Mesmo aquilo não trouxe dificuldades aos lobos. Todos os seis saltaram caindo do outro lado do penhasco enquanto a neve se perdia em uma catarata branca enchendo a correnteza lá embaixo.
Não havia sinal do froco. Neve caía e o ar abrasava lá em cima naquele lado da floresta. Mas os lobos não cessaram o galope. Continuaram correndo pela orla, deixando a floresta à esquerda, atravessando por pântanos congelados até chegarem à estrada novamente.
Depois de um galope nada suave subindo a estrada, finalmente avistaram uma placa de madeira que indicaria Venova. Era lá o destino da noite cerrada. Ék sabia, pois já havia passado por ali várias vezes. A última demorou cinco dias numa viagem pela estrada, entre pousadas e acampamentos.
Jamais imaginou que um dia cortaria caminho pelo desfiladeiro em cima de um lobo com um rapaz, um homem... não! Um demente completo capaz de realizar tremenda façanha a pleno galope.
— Quase chegando! — gritou o demente Kings Aderio. Ék notou um sorriso vagamente perturbador fugindo do rosto.
Não demoraram nada para atravessar o portal que estava cheio de guardas na murada, apontando suas setas ao chão. Não se importaram com eles, eram muito mais rápidos. Os guardas não tiveram o menor tempo para gritar ou fazer algo, pois o froco os perseguira até ali e derrubou as ameias e o muro como se fossem gravetos levando neve pedras e metal pelo ar.
— Ele é mesmo muito forte — observou Kings Aderio experimentando a espada — Ék, você precisa fazer algo muito importante — Aderio desceu do lobo, o animal furioso não saiu dali e não deixou Ék descer também. — Confie nesse lobo! Ele vai te levar bem longe daqui. Preciso que você pegue um saco grande que está ao pé de uma árvore na entrada do cemitério. O lobo o deixará lá. Depois vá até o tecelão que fica duas ruas abaixo do cemitério. Você vai voltar ao cemitério! É imprescindível que volte! Homem, você entendeu?

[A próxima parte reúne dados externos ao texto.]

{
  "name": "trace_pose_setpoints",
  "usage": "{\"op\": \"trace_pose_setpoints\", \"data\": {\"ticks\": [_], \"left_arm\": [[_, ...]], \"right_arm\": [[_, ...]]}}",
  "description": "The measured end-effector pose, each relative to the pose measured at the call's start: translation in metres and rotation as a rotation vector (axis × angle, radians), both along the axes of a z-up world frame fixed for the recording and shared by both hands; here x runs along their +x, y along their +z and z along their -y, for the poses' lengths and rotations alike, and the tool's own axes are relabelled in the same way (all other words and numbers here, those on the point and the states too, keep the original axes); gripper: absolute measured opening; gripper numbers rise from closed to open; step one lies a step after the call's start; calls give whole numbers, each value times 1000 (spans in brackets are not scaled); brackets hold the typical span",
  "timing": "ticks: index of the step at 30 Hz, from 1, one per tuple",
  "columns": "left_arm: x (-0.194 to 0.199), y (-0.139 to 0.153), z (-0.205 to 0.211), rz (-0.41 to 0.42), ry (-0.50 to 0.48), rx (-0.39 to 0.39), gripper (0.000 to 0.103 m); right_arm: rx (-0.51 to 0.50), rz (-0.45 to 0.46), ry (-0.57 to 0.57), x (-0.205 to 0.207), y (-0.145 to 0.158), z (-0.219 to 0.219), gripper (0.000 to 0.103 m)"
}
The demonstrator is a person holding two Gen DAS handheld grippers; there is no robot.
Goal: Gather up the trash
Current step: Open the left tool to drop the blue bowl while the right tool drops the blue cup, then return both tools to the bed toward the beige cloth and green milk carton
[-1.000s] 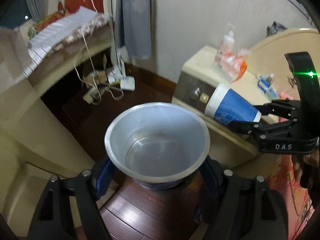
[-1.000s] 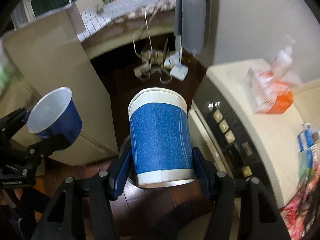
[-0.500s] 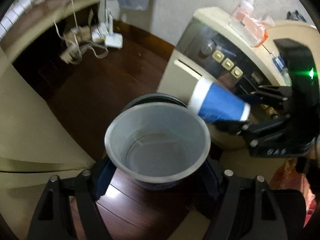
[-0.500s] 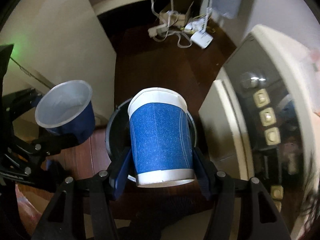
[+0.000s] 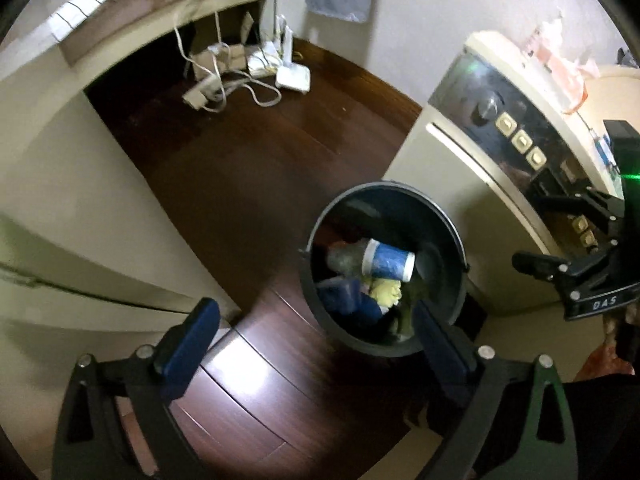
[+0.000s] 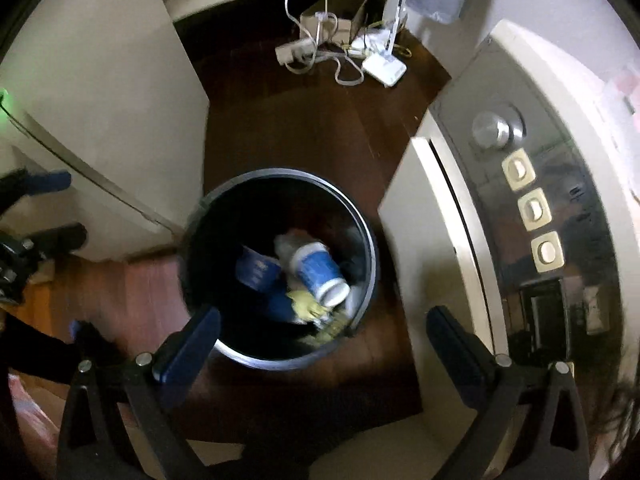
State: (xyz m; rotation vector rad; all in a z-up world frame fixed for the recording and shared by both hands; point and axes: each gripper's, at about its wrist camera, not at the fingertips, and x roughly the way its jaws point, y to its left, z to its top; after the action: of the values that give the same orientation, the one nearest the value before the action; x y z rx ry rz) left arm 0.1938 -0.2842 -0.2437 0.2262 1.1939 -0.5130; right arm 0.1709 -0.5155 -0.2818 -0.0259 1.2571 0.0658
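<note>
A round black trash bin stands on the dark wood floor; it also shows in the right wrist view. Inside lie a blue paper cup with white rims, a second dark blue cup and yellowish scraps. My left gripper is open and empty, above the bin's near left side. My right gripper is open and empty, right above the bin; it also shows at the right edge of the left wrist view.
A cream cabinet with a dark control panel, knob and buttons stands right of the bin. A cream furniture panel stands to the left. A power strip, cables and a white box lie on the floor at the back.
Both grippers opened and let go of their cups. Both cups dropped into the bin. The views tilted further down over the bin.
</note>
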Motion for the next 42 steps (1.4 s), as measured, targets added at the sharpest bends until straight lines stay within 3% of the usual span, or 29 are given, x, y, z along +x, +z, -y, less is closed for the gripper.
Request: {"op": "trace_pose_setpoints", "data": {"ticks": [19,30,42], "left_arm": [[-41,75,-47,113,72,-67,99],[-65,97,-86,159,138,-84,99],[-94,145,-144,250,230,-114,99]], "right_arm": [[-12,138,15,-23,107,-73,103],[-46,181,47,-49,141,-110,103],[-32,284,138,-71,198,-174,103]]}}
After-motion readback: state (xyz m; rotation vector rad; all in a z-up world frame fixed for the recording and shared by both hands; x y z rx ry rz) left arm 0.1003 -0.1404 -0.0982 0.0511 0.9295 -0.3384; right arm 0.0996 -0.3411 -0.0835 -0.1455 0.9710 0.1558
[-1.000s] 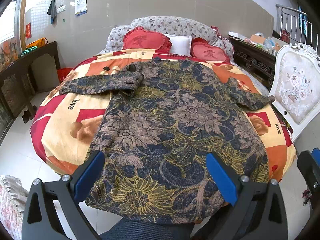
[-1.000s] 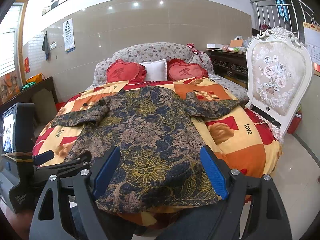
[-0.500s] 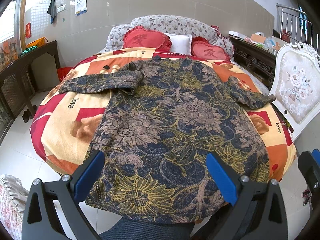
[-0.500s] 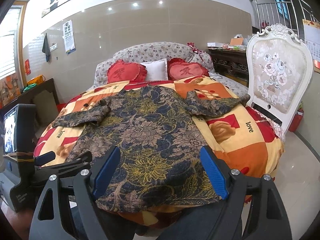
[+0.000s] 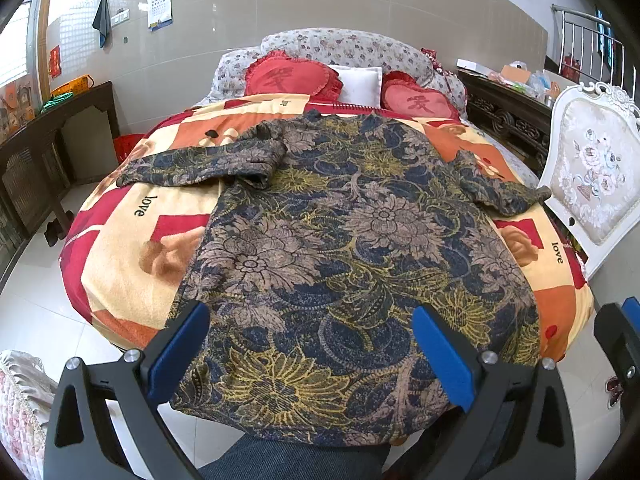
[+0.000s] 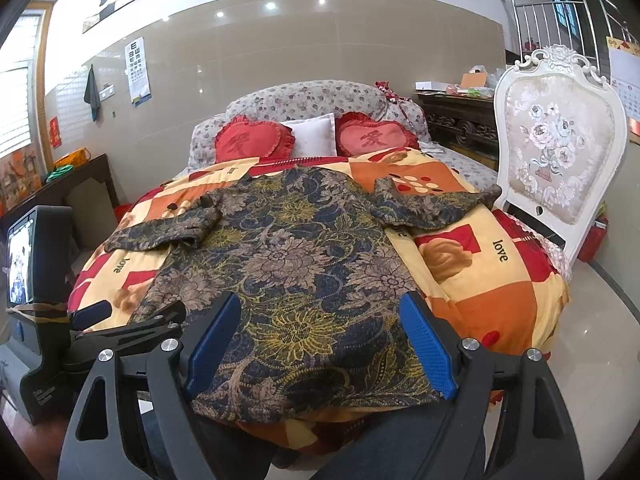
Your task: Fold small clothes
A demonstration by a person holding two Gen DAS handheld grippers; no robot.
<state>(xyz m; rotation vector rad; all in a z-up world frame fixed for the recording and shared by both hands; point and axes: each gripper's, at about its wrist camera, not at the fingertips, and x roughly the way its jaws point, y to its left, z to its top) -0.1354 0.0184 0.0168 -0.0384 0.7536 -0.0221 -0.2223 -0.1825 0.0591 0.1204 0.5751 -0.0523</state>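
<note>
A: Floral garment point(image 5: 352, 240) spread flat across the bed's blanket point(image 5: 132, 248), collar toward the pillows, hem draped over the near edge; nothing folded so far.

B: And the sleeves; one lies out to the left with its shoulder end bunched point(image 5: 200, 164), the other reaches right, toward the white chair point(image 5: 596, 184).

A: Left gripper point(image 5: 312, 352) hangs above the hem, blue pads wide apart, nothing between them; no contact with the cloth that I can see.

B: Same on the other side; right gripper point(image 6: 320, 344) gaping, empty, poised over the near edge of the garment; from its camera the left unit sits off to the left.

A: Two red heart cushions point(image 6: 252, 140) and a white pillow point(image 6: 314, 134) at the headboard, well apart from the garment; a dark trouser leg point(image 5: 288, 460) shows just below the hem.
</note>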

O padeiro só pensava em Leni, no amigo Barsy, em Mirto e em que canção ele se encontraria agora. Ao ouvir seu nome urrado novamente assentiu e deixou o lobo seguir seu rumo deixando um homem lá atrás brandindo a espada contra uma torrente de energia maligna erguendo-se exuberante.
Viu-a despencar sobre Aderio. Viu este brilhar incandescente. Isso agora ficara para trás. Restavam agora os tijolos à frente guardando uma esperança, insone, de reencontrar aquele homem mais que impressionante novamente.